**Work item**: Lines to restate from the data below: from the one containing "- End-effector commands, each" to the one containing "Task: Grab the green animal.", both included. Give them again exactly, and only them.

**Records supplied**:
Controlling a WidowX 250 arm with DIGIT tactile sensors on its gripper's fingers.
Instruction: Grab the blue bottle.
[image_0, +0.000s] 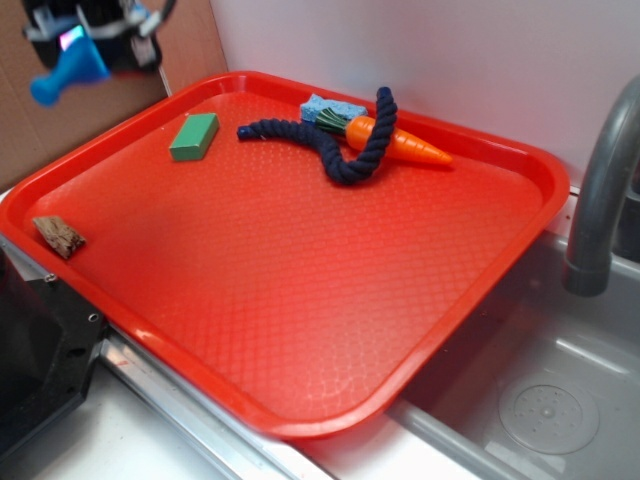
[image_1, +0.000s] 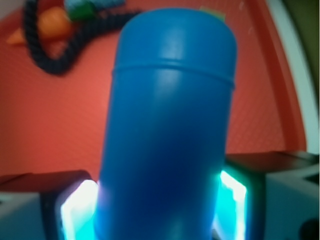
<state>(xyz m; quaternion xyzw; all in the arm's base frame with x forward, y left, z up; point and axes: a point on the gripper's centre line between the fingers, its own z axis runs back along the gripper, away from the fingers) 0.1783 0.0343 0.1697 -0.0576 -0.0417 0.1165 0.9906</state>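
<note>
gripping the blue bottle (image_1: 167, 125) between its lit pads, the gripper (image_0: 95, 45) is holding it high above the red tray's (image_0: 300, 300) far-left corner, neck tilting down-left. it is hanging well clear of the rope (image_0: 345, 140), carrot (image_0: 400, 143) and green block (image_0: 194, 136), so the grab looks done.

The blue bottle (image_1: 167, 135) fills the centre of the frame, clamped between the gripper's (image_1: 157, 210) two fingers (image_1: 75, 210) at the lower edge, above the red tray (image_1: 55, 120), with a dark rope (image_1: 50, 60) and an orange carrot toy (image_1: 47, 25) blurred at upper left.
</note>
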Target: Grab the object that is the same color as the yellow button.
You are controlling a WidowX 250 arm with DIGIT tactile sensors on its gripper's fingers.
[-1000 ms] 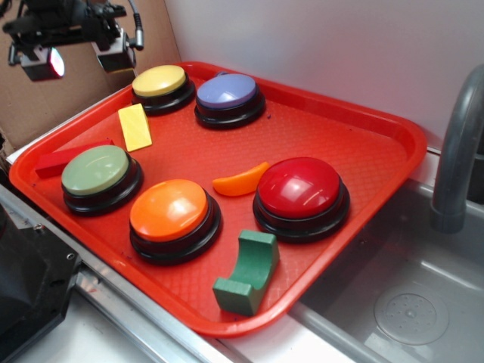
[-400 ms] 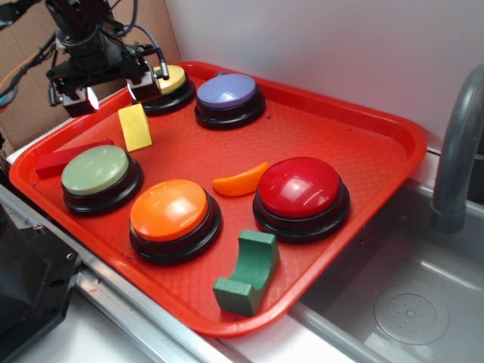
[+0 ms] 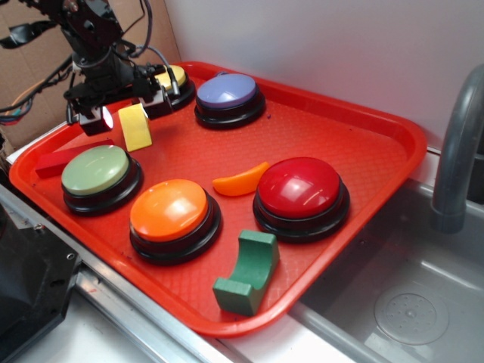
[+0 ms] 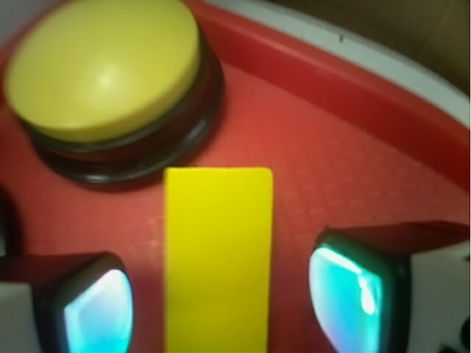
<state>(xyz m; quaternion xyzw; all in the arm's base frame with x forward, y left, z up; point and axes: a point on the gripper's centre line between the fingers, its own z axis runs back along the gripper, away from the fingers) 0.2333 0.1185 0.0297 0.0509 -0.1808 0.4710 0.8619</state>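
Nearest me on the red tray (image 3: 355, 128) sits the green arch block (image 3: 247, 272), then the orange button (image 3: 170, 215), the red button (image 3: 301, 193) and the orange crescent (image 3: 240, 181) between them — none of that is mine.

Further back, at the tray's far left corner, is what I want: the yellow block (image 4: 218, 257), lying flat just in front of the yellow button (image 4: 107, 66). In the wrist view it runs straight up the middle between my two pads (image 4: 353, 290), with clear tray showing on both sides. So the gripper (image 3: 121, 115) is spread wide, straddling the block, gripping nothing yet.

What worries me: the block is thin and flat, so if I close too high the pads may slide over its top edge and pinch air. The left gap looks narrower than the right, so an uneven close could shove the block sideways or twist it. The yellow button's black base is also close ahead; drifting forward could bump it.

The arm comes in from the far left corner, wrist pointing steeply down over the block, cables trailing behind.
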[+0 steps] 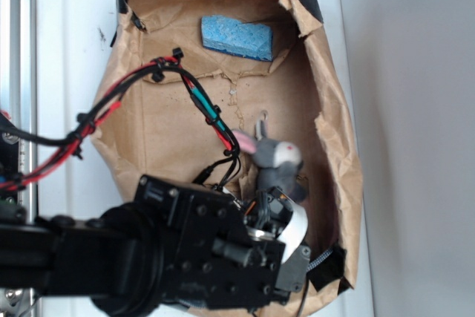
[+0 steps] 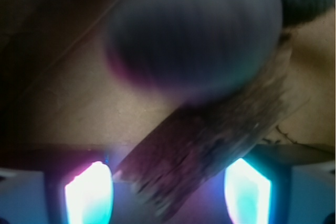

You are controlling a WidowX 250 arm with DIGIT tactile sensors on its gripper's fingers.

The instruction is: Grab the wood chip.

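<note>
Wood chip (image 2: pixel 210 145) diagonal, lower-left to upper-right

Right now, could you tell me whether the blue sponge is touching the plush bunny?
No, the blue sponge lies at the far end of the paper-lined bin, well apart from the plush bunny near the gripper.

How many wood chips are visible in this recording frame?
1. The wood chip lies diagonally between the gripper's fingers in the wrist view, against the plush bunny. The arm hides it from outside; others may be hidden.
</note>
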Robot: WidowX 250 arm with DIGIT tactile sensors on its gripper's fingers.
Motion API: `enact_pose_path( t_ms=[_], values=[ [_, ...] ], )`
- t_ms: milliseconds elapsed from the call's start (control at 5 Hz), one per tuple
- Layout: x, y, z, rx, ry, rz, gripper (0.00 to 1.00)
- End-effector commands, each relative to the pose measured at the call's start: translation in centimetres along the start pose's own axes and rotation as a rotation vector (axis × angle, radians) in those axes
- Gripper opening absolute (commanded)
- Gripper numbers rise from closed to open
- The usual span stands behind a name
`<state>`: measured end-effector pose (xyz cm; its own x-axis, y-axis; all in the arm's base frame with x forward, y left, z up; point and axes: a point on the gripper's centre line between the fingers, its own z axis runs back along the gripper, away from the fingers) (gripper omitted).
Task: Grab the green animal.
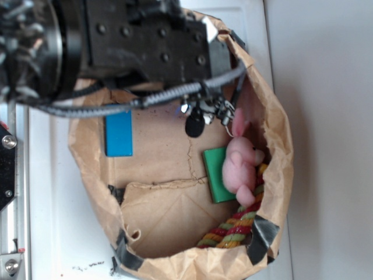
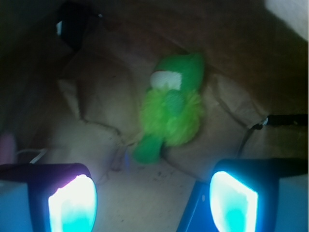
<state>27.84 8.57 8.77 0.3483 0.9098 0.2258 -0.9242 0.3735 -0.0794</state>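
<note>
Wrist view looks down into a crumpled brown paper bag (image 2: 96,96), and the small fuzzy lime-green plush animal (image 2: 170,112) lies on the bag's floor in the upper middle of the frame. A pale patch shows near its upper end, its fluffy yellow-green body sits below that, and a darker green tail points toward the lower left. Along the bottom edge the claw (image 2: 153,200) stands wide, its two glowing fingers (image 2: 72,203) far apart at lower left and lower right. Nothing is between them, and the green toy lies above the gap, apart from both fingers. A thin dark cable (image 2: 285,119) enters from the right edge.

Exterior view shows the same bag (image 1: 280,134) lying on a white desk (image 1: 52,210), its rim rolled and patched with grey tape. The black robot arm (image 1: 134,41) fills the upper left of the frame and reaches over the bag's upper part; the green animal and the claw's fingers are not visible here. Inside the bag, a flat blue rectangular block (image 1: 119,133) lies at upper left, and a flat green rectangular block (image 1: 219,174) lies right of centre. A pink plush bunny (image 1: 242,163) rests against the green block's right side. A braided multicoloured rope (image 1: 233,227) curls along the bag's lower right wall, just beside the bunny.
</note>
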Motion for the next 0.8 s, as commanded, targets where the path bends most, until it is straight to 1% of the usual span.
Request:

**Task result**:
- End-effector commands, each relative to the pose measured at the call's start: translation in centimetres along the start pose's own axes and rotation as a rotation vector (axis × angle, radians) in those axes
- Gripper opening absolute (commanded)
- Gripper numbers rise from closed to open
- The usual span stands behind a name
`<state>`: measured end-effector pose (xyz cm; its own x-axis, y-axis; all in the arm's base frame with x forward, y left, z up; point and axes: a point on the gripper's centre line between the fingers, its own z axis runs back along the gripper, away from the fingers) (gripper omitted).
Task: Grab the green animal.

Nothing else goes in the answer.